#### [What you need to do]
Each line with the string "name" is to be copied from the records below.

[Records from a data source]
────────────────────────────────────────

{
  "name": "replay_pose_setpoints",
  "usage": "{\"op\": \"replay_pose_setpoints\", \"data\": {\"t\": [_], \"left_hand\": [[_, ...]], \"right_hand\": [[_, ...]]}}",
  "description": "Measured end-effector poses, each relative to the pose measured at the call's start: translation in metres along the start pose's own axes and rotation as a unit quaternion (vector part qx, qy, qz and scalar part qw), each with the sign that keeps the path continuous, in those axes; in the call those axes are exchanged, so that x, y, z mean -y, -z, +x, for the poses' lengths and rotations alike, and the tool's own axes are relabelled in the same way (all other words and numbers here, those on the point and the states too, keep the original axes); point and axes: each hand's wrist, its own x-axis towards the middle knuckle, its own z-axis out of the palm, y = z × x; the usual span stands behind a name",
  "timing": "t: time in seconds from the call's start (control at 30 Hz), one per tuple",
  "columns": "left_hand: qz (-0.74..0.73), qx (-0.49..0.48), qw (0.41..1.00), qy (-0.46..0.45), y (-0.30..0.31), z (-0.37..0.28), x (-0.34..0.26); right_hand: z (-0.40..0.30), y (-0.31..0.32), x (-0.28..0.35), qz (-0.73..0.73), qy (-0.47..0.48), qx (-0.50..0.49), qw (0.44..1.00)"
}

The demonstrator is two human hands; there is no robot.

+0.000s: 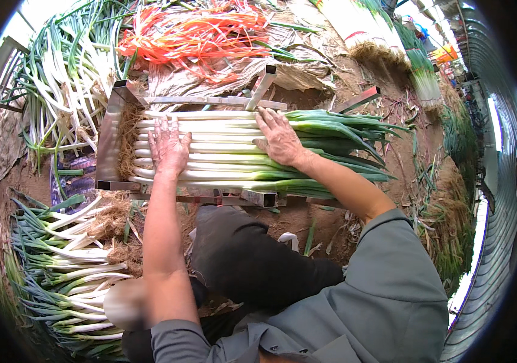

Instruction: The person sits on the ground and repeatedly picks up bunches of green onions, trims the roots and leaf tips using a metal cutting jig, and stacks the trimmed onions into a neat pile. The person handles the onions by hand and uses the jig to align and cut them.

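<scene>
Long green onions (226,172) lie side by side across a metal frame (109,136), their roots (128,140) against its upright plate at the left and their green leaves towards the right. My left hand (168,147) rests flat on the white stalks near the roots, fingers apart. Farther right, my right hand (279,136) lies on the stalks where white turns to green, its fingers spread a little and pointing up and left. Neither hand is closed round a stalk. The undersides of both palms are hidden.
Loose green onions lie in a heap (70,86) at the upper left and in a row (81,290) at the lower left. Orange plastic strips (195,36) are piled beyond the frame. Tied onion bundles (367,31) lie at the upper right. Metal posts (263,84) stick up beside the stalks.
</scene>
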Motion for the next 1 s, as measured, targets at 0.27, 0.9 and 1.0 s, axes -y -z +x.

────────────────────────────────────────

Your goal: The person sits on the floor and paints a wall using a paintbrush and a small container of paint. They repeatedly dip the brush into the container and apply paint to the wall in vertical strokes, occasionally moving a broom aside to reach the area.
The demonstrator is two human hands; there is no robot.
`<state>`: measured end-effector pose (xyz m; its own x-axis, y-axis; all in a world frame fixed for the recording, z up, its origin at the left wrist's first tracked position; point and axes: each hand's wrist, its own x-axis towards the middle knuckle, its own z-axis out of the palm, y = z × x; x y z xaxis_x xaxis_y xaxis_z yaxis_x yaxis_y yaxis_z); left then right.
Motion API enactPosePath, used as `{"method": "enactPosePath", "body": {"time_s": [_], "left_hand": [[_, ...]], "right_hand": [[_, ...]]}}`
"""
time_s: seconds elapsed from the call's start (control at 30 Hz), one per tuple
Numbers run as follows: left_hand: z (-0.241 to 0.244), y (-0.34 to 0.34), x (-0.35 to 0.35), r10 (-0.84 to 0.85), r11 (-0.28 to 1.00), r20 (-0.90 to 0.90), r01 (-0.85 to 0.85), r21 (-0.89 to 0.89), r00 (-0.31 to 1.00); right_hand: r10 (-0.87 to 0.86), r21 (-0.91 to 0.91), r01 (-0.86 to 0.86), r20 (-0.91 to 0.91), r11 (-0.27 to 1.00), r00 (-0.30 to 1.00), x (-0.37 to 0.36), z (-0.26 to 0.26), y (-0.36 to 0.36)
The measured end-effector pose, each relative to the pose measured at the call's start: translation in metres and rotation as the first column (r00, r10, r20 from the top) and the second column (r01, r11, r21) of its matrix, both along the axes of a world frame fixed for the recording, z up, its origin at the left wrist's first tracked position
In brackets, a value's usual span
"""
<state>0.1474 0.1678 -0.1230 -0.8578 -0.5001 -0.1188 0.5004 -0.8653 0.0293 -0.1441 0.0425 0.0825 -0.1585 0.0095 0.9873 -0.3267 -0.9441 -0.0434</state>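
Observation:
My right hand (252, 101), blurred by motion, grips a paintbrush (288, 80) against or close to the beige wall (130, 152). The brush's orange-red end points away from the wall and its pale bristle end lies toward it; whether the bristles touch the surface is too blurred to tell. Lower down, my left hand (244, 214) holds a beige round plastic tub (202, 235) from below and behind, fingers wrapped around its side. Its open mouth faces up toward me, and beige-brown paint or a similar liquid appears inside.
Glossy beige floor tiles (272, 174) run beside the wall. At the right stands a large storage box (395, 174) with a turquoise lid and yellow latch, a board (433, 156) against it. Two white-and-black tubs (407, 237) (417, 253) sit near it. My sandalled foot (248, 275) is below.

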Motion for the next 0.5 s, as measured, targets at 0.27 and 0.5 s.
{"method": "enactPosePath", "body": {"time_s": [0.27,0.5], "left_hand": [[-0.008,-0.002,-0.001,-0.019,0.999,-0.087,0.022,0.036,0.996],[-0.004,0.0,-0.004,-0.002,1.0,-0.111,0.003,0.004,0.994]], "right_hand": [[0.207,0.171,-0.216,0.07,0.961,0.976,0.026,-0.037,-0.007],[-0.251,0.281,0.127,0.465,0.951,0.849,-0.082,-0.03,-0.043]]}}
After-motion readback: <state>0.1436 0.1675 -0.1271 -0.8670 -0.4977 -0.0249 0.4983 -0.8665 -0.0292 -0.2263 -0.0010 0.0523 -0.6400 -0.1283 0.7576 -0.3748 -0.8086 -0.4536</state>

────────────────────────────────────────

#### [Answer below]
  "name": "replay_pose_setpoints",
  "description": "Measured end-effector poses, each relative to the pose measured at the call's start: translation in metres along the start pose's own axes and rotation as a unit quaternion (vector part qx, qy, qz and scalar part qw), each with the sign that keeps the path continuous, in those axes; in the call those axes are exchanged, so that x, y, z mean -y, -z, +x, for the poses' lengths and rotations alike, and the tool's own axes are relabelled in the same way (all other words and numbers here, those on the point and the states too, keep the original axes); point and axes: each hand's wrist, its own x-axis towards the middle knuckle, its own z-axis out of the palm, y = z × x; the usual span stands behind a name",

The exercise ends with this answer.